The Problems with Ticketmaster
Ticketmaster is a cloud-based service that connects ticket vendors and buyers of tickets. The company has long had issues with fake tickets and exorbitant fees. There have been numerous complaints about the company’s practices, like when it was discovered that Ticketmaster was charging event organizers a “convenience fee” of $4.50 for each ticket sold.
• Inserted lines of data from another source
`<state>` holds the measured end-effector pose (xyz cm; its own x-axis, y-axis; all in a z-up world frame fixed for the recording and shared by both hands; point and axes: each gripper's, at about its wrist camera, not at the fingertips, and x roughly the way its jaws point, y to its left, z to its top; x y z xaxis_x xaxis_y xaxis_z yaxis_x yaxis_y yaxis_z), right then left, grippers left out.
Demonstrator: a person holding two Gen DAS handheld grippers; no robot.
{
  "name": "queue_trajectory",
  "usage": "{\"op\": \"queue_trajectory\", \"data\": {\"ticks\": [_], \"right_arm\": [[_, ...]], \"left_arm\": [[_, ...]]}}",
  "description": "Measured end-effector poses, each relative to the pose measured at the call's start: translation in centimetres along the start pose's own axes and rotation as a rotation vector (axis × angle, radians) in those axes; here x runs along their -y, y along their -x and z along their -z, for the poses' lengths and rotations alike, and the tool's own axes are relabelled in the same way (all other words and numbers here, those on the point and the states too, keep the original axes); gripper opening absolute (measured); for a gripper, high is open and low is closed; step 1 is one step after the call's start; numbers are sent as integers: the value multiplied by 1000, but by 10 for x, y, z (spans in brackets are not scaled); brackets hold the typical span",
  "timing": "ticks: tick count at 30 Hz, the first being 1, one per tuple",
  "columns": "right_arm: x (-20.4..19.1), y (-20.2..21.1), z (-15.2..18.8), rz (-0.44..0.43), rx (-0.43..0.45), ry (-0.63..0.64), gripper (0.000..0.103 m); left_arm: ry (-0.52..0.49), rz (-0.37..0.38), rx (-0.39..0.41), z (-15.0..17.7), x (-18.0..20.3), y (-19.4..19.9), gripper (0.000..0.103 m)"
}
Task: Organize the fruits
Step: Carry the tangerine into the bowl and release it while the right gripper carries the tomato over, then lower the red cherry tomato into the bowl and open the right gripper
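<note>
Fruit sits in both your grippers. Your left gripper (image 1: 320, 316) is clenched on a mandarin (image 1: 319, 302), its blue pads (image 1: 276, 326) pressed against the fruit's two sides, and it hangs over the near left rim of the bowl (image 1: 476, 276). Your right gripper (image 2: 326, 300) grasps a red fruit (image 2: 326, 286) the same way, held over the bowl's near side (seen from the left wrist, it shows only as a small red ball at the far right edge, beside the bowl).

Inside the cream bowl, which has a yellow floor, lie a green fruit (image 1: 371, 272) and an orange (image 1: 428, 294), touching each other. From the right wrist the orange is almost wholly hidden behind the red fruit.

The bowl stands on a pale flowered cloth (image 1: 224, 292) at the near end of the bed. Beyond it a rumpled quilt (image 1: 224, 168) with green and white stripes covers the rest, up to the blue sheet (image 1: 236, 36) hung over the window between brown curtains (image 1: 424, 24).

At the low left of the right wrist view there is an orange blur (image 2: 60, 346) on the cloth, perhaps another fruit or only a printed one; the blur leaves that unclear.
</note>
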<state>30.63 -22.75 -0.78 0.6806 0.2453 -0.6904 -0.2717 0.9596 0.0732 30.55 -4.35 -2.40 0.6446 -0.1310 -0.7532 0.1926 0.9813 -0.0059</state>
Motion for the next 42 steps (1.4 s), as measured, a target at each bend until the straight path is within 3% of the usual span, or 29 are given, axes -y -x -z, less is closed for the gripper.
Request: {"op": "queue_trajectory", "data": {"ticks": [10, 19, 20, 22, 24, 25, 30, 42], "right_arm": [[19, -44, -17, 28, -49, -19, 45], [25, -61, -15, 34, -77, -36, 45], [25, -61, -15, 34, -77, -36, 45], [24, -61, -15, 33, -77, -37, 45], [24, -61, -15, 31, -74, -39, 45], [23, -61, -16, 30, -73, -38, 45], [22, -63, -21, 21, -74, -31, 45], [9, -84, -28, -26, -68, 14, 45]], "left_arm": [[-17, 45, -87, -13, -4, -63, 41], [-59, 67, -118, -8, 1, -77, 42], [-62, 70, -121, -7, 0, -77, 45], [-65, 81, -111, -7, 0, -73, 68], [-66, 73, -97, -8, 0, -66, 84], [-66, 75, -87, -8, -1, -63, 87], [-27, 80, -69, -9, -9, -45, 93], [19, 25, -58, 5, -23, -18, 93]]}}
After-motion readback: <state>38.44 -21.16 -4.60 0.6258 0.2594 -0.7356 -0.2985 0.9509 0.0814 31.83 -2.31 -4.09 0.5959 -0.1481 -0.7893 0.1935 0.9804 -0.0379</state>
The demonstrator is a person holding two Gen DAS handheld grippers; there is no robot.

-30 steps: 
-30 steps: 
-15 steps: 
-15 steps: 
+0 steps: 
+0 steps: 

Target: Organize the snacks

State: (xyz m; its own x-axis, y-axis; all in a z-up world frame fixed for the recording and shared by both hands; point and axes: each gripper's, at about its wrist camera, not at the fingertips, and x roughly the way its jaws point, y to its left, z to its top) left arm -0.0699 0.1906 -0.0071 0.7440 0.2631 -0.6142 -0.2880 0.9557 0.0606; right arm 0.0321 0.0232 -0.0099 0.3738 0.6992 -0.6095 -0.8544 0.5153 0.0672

The Future of Non-Fungible Tokens
As digital assets like non-fungible tokens become more popular, more people will want to cash in on their value. This could create a demand for collecting non-fungible tokens that could drive up their value even more. Additionally, more companies will offer products and services on blockchain networks. This could have a big impact on digital collectibles, since the assets on these networks are typically unique. There could be an increase in the supply of non-fungible tokens, which could drive up supply and drive down the value of these collectibles.
Conclusion
We are only at the beginning of the potential of non-fungible tokens. As their popularity increases, more companies will begin using them as a way to purchase tickets, merchandise, and even real estate. This could completely change the ticketing industry and how people buy and sell events. The advantages of using non-fungible tokens to replace Ticketmaster are they offer a true ownership of the asset and eliminate the risk of fraud.